Perkembangan Substansi Hukum Terdapat sebahagian perubahan mengenai


substansi hukum antara aturan kepailitan yang lama dengan aturan kepailitan yang
baru. Substansi tersebut antara lain:
a. Pada Failisment Verordenning tidak dikenal adanya kepastian Frame Time yaitu
batas waktu dalam penyelesaian kasus kepailitan sehingga proses penyelesaian
akan menjadi sangat lama sebab Undang-undang tidak memberi kepastian
mengenai batas waktu. Hal ini dalam PERPU No.1 Tahun 1998 diatur sehingga
dalam penyelesaiannya lebih singkat karena ditentukan masalah Frame Time.
b. Pada Failisment Verordening hanya dikenal satu Kurator yang bernama
Weestcomer atau Balai Harta Peninggalan. Para kalangan berpendapat kinerja
dari Balai Harta Peninggalan sangat mengecewakan dan terkesan lamban
sehingga dalam PERPU No.1 Tahun 1998 diatur adanya Kurator Swasta.

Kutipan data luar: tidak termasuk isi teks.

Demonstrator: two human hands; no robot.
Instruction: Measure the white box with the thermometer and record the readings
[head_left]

c. Upaya Hukum Banding dipangkas, maksudnya segala upaya hukum dalam
penyelesaian kasus kepailitan yang dahulunya dapat dilakukan Banding dan
Kasasi, kini dalam Perpu No. 1 Tahun 1998 hanya dapat dilakukan Kasasi
sehingga Banding tidak dibenarkan lagi. Hal tersebut dikarenakan lamanya waktu
yang ditempu dalam penyelesaian kasus apabila Banding diperbolehkan.
d. Dalam Aturan yang baru terdapat Asas Verplichte Proccurure stelling yang artinya
yang dapat mengajukan kepailitan hanya Penasihat Hukum yang telah mempunyai/memiliki izin praktek.

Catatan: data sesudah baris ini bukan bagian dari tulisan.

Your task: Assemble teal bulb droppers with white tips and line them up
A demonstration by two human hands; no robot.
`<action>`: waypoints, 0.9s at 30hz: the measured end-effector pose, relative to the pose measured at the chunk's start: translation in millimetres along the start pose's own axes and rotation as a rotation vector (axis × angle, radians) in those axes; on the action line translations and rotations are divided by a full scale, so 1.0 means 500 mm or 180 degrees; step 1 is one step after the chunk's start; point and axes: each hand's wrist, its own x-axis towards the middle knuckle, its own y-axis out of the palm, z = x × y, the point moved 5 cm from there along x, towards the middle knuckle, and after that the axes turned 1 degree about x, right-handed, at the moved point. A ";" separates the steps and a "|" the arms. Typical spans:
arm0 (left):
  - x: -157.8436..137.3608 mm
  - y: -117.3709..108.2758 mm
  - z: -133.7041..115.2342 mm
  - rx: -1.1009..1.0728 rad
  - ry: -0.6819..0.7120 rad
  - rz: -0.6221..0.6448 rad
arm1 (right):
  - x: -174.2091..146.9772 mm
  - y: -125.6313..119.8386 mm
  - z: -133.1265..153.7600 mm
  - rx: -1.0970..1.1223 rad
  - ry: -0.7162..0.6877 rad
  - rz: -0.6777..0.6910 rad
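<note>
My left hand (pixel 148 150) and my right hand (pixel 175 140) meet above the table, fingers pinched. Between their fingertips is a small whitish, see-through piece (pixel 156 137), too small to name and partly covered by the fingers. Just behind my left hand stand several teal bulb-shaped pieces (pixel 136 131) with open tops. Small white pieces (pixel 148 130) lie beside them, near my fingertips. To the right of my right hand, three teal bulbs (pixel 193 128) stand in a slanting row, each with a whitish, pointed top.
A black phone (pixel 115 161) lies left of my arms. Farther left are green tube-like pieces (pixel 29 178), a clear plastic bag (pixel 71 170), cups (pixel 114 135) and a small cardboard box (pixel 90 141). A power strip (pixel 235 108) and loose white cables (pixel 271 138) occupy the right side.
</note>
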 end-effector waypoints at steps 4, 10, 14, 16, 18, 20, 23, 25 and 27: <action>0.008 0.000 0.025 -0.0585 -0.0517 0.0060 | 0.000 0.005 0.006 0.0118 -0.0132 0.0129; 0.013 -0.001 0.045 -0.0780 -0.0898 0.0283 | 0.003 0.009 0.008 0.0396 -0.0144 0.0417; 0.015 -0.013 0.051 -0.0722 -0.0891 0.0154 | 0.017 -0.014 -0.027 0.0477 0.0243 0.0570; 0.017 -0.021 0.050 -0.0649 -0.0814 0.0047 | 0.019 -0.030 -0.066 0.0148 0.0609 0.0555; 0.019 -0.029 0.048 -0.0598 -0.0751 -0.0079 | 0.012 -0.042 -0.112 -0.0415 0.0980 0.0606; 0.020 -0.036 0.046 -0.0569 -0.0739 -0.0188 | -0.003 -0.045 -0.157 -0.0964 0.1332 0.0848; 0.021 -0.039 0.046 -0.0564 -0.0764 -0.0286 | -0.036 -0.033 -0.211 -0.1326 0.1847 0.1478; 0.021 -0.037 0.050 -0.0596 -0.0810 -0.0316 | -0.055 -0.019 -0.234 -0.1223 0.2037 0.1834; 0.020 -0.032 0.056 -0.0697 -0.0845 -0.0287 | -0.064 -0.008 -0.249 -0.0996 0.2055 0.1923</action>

e. Dalam UU No. 37 Tahun 2004 ditambah 1 pihak lagi yang dapat mengjaukan
permohonan kepailitan. Masa berlakunya Faillisements Verordening

Penyelesaian masalah utang haruslah dilakukan secara cepat dan efektif.

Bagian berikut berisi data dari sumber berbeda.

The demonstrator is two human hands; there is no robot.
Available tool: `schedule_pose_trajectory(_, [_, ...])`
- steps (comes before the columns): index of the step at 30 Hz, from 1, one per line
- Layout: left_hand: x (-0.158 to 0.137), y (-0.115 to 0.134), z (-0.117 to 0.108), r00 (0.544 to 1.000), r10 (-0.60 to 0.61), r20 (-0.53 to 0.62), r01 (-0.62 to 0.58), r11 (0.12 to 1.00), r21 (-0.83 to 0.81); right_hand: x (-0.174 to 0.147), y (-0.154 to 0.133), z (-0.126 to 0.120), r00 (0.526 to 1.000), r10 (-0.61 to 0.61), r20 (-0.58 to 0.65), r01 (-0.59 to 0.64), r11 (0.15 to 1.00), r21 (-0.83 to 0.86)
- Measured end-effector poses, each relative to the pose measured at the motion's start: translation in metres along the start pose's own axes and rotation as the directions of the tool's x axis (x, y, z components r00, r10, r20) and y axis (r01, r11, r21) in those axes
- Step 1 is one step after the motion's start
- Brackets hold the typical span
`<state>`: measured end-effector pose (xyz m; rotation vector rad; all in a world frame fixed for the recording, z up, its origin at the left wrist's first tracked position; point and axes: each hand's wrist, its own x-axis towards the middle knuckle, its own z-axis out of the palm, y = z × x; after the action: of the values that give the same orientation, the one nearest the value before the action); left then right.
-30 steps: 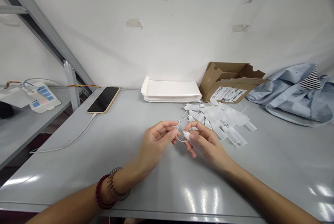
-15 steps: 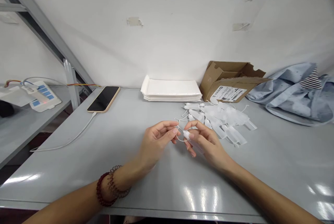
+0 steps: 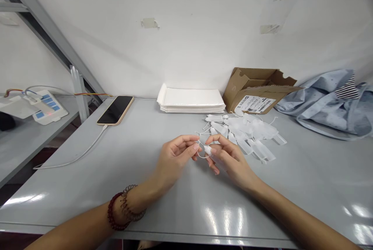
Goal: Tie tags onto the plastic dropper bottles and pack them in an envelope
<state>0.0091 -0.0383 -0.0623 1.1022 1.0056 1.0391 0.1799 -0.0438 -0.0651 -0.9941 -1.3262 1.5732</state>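
My right hand point(image 3: 229, 158) is closed around a small needle-tip bottle point(image 3: 208, 150), translucent with a white neck; the fingers hide most of its body. From the neck a thin metal tip points up and left, and a thin white strap point(image 3: 203, 157) curves below it. My left hand point(image 3: 182, 154) faces it, thumb and forefinger pinched at the far end of the tip and strap. What exactly sits between those fingertips is too small to make out. Just beyond my right hand lies a loose pile of similar translucent bottles point(image 3: 244, 131), several with white straps.
A stack of white padded envelopes point(image 3: 192, 100) lies against the wall. Beside it stands an open cardboard box point(image 3: 259, 90), with a light blue cloth point(image 3: 329, 106) further right. At left are a phone point(image 3: 115, 111), its white cable point(image 3: 87, 150) and a power strip point(image 3: 52, 106).
Hardly anything differs. Both hands keep the same grip in the same place, and the view has shifted very slightly.
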Motion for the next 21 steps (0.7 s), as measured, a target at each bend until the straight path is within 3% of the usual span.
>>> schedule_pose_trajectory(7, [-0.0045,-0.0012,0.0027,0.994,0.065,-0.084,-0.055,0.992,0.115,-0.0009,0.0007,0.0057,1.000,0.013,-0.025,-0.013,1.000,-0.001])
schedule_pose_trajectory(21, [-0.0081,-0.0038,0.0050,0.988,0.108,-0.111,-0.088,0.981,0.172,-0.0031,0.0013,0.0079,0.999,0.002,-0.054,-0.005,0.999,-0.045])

Selama ini masalah kepailitan dan penundaan kewajiban diatur dalam Faillisements Verordening Stb.
1905-217 jo Stb. 1906-348. Secara umum prosedur yang diatur dalam Faillisements Verordeningmasih
baik.
Namum sementara seiring dengan berjalannya waktu, kehidupan perekonomian berlangsung pesat
maka wajarlah bahkan sudah semakin mendesak untuk menyediakan sarana hukum yang memadai
yakni yang cepat, adil, terbuka dan efektif guna menyelesaikan utang piutang perusahaan yang besar
penyelesaiannya terhadap kehidupan perekonomian Nasional. Kemudian dilaksanakanlah
penyempurnaan atas peraturan kepailitan atau aillisements Verordening melalui Perpu No. 1 Tahun
1998 tentang perubahan UU tentang kepailitan pada tanggal 22 April 1998 Perpu ini diubah menjadi UU
No. 4 Tahun 1998 yang disahkan dan diundangkan di Jakarta pada tanggal 19 September 1998 yang
tertuang dalam Lembaran Negara (LNRI) tahun 1998 No. 135.31. Masa Berlakunya UU Kepailitan No. 37
Tahun 2004 Pada 18 Oktober 2004
UU No. 4 Tahun 1998 diganti dengan disahkannya UU No.37 Tahun 2004 tentang Kepailitan dan
Penundaan Kewajiban Pembayaran Utang. UU No.37 Tahun 2004 ini mempunyai cakupan yang luas
karena adanya perkembangan dan kebutuhan hukum dalam masyarakat untuk menyelesaikan utang
piutang secara adil, cepat, terbuka dan efektif.
Adapun pokok materi baru dalam UU Kepailitan ini antara lain:
a. Agar tidak menimbulkan berbagai penafsiran dalam UU ini pengertian utang
diberikan batasan secara tegas. Demikian juga pengertian jatuh waktu.
b. Mengenai syarat-syarat dan prosedur permohonan pernyataan pailit dan
permohonan penundaan kewajiban pembayaran utang termasuk di dalamnya
pemberian kerangka waktu secara pasti bagi pengambilan putusan pernyataan
pailit dan/atau penundaan kewajiban pembayaran utang.